Wednesday, March 20, 2024

Trent's Last Case by E. C. Bentley

Source of book: Audiobook from the library, but I had to finish reading the last chapter on my Libby app. 

 

A couple weeks ago, my wife and our two youngest kids drove up to the Bay Area to see Ruddygore. As we often do, we found an audiobook to help the miles pass. We selected Trent’s Last Case, but discovered that it was just a bit too long for our driving time. Since we haven’t all been in a car at the same time since then, I went ahead and finished it by borrowing an electronic copy from the Los Angeles County Library system. 


 

Trent’s Last Case is considered one of the greatest detective stories ever written, and was the favorite of a number of other mystery writers. The irony is that Bentley wrote the book as a send-up of the genre, both breaking rules and having his sleuth get nearly everything wrong about the case. It is an anti-detective novel, so to speak. 

 

There are some sour notes, unfortunately, that I want to mention at the outset. The book was written in 1913, and contains some bigoted ideas all too common in the era. Since the book is over 100 years old, I assume that spoilers are okay here. If not, then go read the book first and come back to this post. 

 

The plot turns on a character deciding, it appears, to kill himself in order to frame someone else for murder.
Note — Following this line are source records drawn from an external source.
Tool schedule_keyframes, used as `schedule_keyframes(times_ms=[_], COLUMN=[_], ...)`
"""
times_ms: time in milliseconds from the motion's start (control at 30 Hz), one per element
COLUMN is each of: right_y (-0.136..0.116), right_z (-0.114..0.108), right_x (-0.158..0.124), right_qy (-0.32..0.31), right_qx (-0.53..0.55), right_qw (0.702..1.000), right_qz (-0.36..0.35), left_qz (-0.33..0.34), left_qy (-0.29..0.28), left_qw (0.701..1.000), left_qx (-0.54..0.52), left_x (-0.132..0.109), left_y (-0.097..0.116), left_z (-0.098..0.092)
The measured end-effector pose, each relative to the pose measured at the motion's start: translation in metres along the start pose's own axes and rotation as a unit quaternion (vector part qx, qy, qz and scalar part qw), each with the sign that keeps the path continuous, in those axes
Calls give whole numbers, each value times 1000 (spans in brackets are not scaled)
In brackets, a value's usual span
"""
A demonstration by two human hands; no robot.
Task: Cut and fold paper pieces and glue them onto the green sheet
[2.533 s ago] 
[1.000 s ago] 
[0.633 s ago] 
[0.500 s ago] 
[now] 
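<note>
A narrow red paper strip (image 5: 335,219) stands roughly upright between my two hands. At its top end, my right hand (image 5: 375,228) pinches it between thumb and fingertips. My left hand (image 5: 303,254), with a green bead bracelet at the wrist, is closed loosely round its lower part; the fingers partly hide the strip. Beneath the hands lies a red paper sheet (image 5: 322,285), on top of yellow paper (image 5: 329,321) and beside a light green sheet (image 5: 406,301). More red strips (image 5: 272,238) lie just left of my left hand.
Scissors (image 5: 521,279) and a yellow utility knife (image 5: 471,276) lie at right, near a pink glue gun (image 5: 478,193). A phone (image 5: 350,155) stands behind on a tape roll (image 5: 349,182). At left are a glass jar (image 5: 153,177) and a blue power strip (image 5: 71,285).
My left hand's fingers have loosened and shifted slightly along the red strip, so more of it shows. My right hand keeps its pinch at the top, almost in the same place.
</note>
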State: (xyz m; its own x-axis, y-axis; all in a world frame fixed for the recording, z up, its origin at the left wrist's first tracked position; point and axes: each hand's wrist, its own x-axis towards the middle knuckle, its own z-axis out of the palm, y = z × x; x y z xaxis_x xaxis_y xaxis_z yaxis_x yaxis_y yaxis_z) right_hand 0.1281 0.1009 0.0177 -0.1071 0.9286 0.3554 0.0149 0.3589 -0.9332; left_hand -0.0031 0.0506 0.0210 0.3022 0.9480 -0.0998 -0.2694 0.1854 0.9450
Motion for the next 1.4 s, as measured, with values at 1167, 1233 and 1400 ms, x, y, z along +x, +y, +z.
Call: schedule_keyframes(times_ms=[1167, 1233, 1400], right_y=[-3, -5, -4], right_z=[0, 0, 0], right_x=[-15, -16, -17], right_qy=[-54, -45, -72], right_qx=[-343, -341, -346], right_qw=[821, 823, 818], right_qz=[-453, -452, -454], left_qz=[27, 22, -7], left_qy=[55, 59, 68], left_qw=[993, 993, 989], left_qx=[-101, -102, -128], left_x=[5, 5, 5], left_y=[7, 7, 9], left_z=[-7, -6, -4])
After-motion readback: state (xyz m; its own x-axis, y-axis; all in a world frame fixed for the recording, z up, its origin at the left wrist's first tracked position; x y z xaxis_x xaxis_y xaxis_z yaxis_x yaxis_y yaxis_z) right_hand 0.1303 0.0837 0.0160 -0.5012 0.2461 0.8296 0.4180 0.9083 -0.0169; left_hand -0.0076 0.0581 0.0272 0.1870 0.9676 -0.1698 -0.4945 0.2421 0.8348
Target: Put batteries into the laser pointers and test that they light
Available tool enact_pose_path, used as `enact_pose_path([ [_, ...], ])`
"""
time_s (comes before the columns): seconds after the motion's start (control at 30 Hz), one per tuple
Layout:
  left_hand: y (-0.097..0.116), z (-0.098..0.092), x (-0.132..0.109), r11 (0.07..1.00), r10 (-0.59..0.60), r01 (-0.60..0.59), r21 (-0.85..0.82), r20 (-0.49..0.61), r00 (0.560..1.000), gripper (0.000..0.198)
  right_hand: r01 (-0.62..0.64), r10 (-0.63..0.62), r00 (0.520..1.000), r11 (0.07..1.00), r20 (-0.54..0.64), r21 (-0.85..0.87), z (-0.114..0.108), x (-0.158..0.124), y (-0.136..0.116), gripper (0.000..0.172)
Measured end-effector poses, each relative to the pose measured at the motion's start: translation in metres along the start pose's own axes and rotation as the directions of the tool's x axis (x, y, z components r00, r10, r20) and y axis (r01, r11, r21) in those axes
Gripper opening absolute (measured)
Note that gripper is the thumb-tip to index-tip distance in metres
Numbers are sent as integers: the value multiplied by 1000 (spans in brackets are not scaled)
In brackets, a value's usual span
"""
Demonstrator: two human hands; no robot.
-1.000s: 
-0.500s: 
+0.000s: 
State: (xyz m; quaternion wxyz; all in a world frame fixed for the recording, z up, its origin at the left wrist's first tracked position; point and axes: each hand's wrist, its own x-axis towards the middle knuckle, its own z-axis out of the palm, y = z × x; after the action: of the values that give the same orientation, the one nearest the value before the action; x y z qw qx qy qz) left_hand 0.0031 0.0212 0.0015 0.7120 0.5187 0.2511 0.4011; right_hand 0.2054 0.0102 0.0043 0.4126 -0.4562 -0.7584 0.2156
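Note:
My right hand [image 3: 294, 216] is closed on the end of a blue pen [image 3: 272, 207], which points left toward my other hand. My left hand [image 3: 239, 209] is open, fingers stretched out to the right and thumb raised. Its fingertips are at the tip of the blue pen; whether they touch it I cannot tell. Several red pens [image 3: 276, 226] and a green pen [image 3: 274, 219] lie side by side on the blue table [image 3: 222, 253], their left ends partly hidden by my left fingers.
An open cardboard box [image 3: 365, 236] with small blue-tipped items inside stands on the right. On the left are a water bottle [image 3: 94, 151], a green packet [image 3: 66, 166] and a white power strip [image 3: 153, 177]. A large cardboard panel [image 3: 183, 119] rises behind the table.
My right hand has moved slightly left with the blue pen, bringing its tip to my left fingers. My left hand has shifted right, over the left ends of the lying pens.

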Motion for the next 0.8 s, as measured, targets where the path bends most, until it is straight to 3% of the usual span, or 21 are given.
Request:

This rather unlikely scenario is justified by three things. First, the person is a wealthy investment banker, and we know they all have some strange obsession. (This is doubtful - mostly they are obsessed with making money and lack normal human consciences about it.) Second, he is an American, ha ha, and we know what Americans are like. (Yeah, there was a lot of this in a certain era of British writing.) And third, he had Native American Blood and we (wink wink nod nod) know how hot-headed and irrational those people are. Ouch. 

 

Also present is the use of the n-word and the quotation of racist minstrel songs. So reader beware. These have nothing whatsoever to do with the plot, so I have no idea why he even put them in. 

 

So, that said, the plot centers on the death of the wealthy investment banker under mysterious circumstances. Who committed the murder? Was it his young wife, who had discovered him to be abusive and cruel? Was it one of his two personal secretaries? Was it one of the servants? Or was it a business rival with a vendetta? 

 

While the cops are investigating, a London newspaper enlists Phillip Trent, one of their occasional correspondents, to do his sleuthing magic. 

 

As I noted above, Trent gets everything wrong, at every turn. He isn’t stupid for doing so - the evidence does indeed seem to point in turn to a number of suspects - but he is rather stupid for falling in love with the young widow, hardly something to keep one’s mind free of bias. 

 

After the final revelation, which Trent never sees coming, he announces that he will never again mess around with detection - hence the title of the book. 

 

But, this book is actually not the last Trent book, but the first one - after its smashing success, but more than 20 years later, Bentley wrote two more novels about the detective, although neither of these sold quite as well. He also wrote a number of short stories featuring Trent. 

 

While I thought the book had its flaws, it did have the requisite twists and turns, the interesting characters, and the red herrings that good detective fiction should have. It also had plenty of subtle jokes at the expense of the genre, which were amusing. The style is also a bit of a spoof, hearkening back to the Victorian Era rather than the more modern style of 1913. Overall, it creates a certain atmosphere that is definitely classic British murder mystery. At the same time, its more sardonic and tongue-in-cheek style would influence later writers within the genre. 

 

Overall, worth a read, particularly by fans of the murder mystery.